Para Mark, era difícil distinguir el azul que todos decían ver del firmamento, plagado de puntos blanquecinos y rutilantes.
Como nació con una discapacidad visual, que impedía ver los colores, y por consiguiente, era sensible a la luz, no era extraño para él.
Sin embargo, era un hecho que lo ataba a su pasado. El cual quería olvidar, algo imposible, tuvo que reconocer a los veinticuatro años, en una soledad pesada que, de vez en cuando, lo hacía añorar los pequeños minutos de felicidad que podía contar con los dedos de la mano, y estaban reflejados en su niñez.
Una infancia tan difícil, que a muchos lo hubiera vuelto loco, si no es que él se consideraba, en secreto, parte de ese reducido grupo de una sociedad que se proclamaba normal.
Después de todo, ser hijo de su abuelo, presenciar desde muy temprana edad la violencia, el abuso y la violación, como la cruda muerte de sus progenitores a los trece años, pudo alterar la vulnerabilidad mental del niño.
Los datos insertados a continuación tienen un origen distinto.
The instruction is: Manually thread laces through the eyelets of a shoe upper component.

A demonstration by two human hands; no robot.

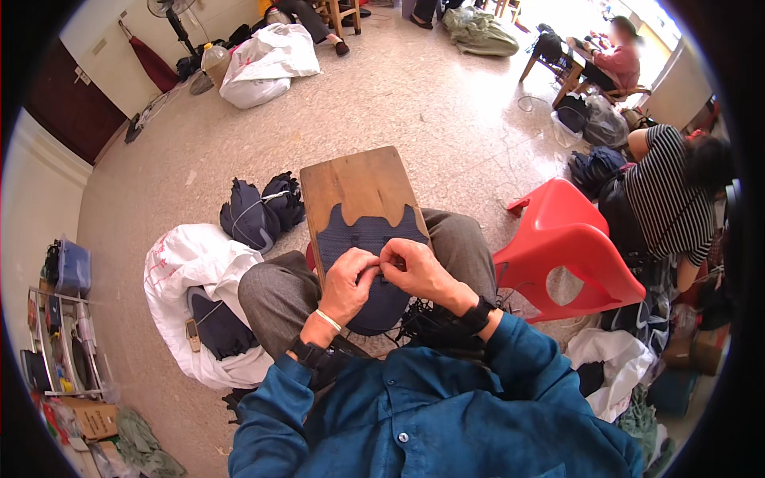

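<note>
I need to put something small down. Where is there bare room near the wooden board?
The far end of the wooden board, beyond the dark fabric, is bare, as is the floor between the tied dark bundles and the far white sack. Crowded: the board's near end, at the left hand and right hand, and around the red stool.

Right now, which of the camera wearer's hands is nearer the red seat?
Right. The right hand is left of the red seat, not touching; the left hand is farther left.
</note>
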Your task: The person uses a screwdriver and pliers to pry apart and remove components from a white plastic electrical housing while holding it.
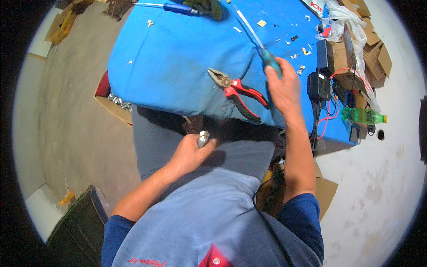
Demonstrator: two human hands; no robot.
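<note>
- Nearest the camera is the person's grey-blue shirt [191, 222], with dark blue sleeves at both elbows and a black cable [267, 222] running down its right side.
- The left hand [189, 153] is closed around one small silvery part [203, 138], held over the lap just below the table's edge; its tip sticks up past the fingers, and what kind of part it is cannot be made out.
- The right hand [282, 84] is closed on the teal handle of one screwdriver [262, 44], over the table's near right part, with the shaft slanting up and away to the left.
- Just left of that hand lies one pair of red-handled pliers [235, 91], jaws pointing left, handles spread, untouched.
- At the far edge lies a second tool with a blue handle [180, 8], beside a dark cloth [207, 6] that is cut off by the frame.
- Small pale scraps [261, 23] are scattered over the far part of the table; too many and too small to count.
- On the right edge sit two black adapters [319, 84], red wires [331, 115], one green bottle [362, 115] lying on its side, brown cartons [344, 55] and a clear bag [338, 18].
- The surface is a table under a blue cloth [178, 58].
- The floor [75, 111] is bare concrete; an open box [115, 104] holding metal bits stands at the table's left, partly hidden by it.
</note>
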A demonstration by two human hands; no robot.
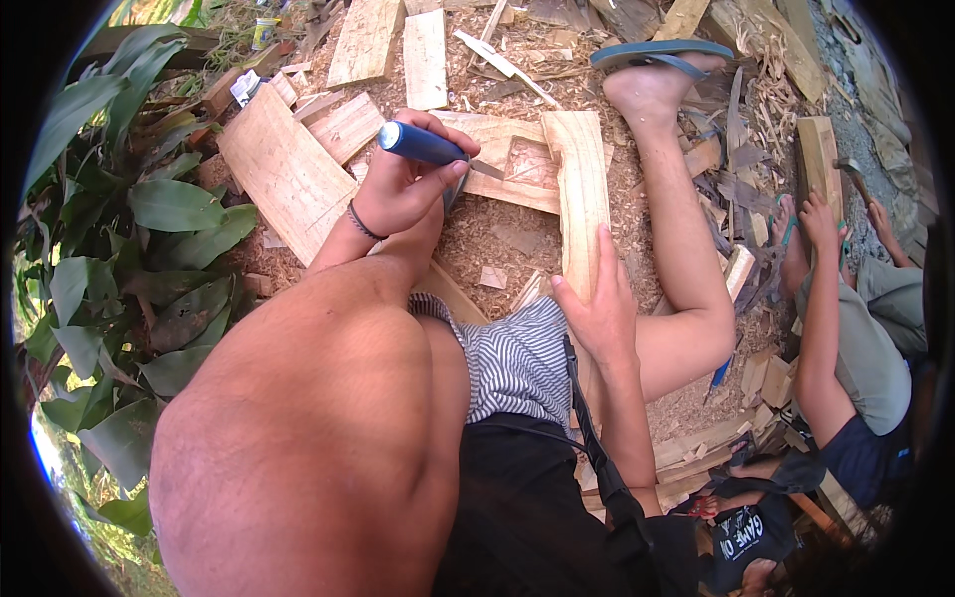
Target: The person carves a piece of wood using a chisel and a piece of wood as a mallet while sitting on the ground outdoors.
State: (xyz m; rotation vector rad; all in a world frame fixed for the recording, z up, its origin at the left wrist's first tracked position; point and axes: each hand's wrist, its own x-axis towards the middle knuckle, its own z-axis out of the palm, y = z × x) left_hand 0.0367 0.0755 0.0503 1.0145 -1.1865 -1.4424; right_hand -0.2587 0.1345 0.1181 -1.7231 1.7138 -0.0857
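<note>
My left hand (418,174) is closed around the blue handle of a chisel (423,144). The thin metal blade extends right, over a pale board (482,129) near a square recess cut in its face. A narrow, wavy-edged length of wood (582,189) lies across that board's right end and runs back toward my lap. Along its near part, my right hand (605,313) grips it, with the thumb on the left and the fingers along the right edge. My bent left leg hides most of the left forearm.
Boards (288,169) and offcuts (426,60) lie among wood shavings around me. Leafy plants (179,204) border the left side. My right foot wears a blue flip-flop (662,50). At right, a co-worker's hand (819,221) touches an upright timber (818,159) beside a hammer-like tool (854,177).
</note>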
Quizás las pericias tras la tragedia no mostraron secuela alguna; no obstante, Mark, ya adulto e inquilino de un mono ambiente, distinguía que su latente sufrimiento, remordimientos y hasta su incapacidad de vivir, como cualquier otro ciudadano más, estaba relacionado con ese lejano ayer.
Muchos podrían envidiar su independencia, pero estaba seguro de que ninguno, era capaz de desvelar el trasfondo de su actualidad.
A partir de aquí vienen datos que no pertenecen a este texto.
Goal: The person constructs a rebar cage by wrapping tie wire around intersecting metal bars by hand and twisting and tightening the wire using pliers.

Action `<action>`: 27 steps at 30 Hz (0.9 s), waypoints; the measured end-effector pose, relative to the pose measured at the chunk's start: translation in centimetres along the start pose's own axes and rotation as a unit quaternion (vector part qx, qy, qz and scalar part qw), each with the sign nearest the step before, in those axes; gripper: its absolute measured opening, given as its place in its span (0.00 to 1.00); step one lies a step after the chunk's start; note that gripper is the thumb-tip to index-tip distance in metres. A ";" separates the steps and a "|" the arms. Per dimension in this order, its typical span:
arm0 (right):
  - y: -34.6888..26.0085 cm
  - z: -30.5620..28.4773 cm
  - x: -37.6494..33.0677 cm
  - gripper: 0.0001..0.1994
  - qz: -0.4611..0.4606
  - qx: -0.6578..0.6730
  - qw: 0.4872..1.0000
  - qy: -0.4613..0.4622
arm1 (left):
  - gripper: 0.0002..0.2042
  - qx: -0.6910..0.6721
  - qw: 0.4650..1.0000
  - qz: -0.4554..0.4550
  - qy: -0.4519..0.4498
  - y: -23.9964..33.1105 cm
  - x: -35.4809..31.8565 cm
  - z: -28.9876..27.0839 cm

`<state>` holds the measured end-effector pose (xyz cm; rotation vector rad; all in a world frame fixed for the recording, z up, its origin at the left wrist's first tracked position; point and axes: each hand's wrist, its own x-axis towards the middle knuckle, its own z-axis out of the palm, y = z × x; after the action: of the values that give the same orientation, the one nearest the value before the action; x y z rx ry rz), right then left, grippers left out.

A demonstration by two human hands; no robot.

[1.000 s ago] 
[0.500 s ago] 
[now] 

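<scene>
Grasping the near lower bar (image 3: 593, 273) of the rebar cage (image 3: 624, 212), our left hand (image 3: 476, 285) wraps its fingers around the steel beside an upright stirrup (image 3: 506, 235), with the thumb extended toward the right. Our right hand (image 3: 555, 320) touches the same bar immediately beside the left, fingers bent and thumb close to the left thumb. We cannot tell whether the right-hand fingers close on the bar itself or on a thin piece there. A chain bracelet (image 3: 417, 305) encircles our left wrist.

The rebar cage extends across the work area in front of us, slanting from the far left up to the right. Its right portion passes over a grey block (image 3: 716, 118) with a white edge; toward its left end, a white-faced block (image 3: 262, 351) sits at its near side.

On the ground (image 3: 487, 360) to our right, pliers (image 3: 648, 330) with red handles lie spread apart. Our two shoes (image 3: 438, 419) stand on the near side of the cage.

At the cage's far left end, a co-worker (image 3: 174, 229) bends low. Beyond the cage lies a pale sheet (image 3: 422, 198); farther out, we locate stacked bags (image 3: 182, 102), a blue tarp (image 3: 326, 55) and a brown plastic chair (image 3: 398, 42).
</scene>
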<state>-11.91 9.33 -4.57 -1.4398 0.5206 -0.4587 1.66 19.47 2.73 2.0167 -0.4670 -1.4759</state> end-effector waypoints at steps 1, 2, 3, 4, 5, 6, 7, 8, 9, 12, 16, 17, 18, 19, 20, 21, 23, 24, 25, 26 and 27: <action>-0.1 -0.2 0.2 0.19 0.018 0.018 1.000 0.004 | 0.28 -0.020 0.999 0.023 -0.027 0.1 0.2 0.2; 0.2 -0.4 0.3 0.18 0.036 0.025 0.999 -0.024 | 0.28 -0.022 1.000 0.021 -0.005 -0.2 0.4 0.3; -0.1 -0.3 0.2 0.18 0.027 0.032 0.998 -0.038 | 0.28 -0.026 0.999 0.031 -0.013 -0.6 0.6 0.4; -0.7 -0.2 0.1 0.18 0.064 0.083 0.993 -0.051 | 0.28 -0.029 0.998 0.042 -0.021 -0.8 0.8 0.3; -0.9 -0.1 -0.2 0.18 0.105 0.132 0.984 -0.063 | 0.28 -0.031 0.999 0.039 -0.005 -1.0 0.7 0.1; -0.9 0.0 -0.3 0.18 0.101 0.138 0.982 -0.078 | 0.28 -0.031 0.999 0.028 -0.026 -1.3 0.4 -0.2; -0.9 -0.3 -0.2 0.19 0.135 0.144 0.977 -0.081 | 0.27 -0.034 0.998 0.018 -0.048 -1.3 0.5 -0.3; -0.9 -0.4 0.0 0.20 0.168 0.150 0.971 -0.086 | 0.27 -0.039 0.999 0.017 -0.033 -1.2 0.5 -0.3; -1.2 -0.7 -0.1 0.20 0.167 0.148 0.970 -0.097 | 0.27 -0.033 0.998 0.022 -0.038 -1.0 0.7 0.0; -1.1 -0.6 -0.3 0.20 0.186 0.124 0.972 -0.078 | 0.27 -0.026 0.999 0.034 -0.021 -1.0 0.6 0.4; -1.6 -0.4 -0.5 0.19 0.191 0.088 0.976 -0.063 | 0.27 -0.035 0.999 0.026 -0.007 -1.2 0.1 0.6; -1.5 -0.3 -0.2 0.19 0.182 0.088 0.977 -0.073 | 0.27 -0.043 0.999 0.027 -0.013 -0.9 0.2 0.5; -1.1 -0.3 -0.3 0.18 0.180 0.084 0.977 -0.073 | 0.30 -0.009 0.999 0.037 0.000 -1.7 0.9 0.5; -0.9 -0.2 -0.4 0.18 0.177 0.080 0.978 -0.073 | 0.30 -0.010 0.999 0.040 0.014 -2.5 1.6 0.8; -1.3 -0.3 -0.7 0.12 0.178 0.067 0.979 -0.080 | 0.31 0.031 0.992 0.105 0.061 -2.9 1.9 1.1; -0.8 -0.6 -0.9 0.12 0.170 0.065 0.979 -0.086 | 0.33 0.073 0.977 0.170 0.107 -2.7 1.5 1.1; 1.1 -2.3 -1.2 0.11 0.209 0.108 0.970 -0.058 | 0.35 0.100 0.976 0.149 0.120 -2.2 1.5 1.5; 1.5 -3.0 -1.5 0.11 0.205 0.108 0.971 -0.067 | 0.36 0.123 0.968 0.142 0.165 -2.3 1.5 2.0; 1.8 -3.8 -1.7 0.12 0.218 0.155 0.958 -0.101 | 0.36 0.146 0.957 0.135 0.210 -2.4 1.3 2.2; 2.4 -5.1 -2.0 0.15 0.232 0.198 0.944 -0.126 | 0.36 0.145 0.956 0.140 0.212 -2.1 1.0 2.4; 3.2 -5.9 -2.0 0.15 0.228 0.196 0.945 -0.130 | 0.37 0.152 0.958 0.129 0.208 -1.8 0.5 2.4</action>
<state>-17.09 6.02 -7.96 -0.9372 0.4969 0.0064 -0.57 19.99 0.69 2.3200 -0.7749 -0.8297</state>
No se quejaba de sus pequeños logros. Más allá de su problema visual, y de pasar el resto de su adolescencia en un orfanato, se egresó de la preparatoria, y hasta estudiaba en la universidad a larga distancia, ya que le era más fácil de esa manera. Y no menos importante, tenía un trabajo como sereno, del cual podía sustentarse.
Lo que no quitaba, el dolor que implicaba mantenerse vivo. Porque, la muerte de su madre, era la carga que creía jamás poder soltar.
—Era yo el que tuvo que irse junto a ese infeliz —murmuró con rabia, enfrente de la ventana—. ¿Por qué?
Se preguntó en el silencio de la habitación, y el ardor de sus lágrimas que empapaban sus mejillas, mientras las estrellas perdían la figura circular, para volverse nubarrones como los pocos recuerdos felices que tenía junto a su difunta madre.
—¿Por qué tuviste que interferir? —sollozo, con la mano izquierda que cubría sus ojos— ¿Por qué no te quedaste y eras feliz por los dos? ¿Por qué, mamá?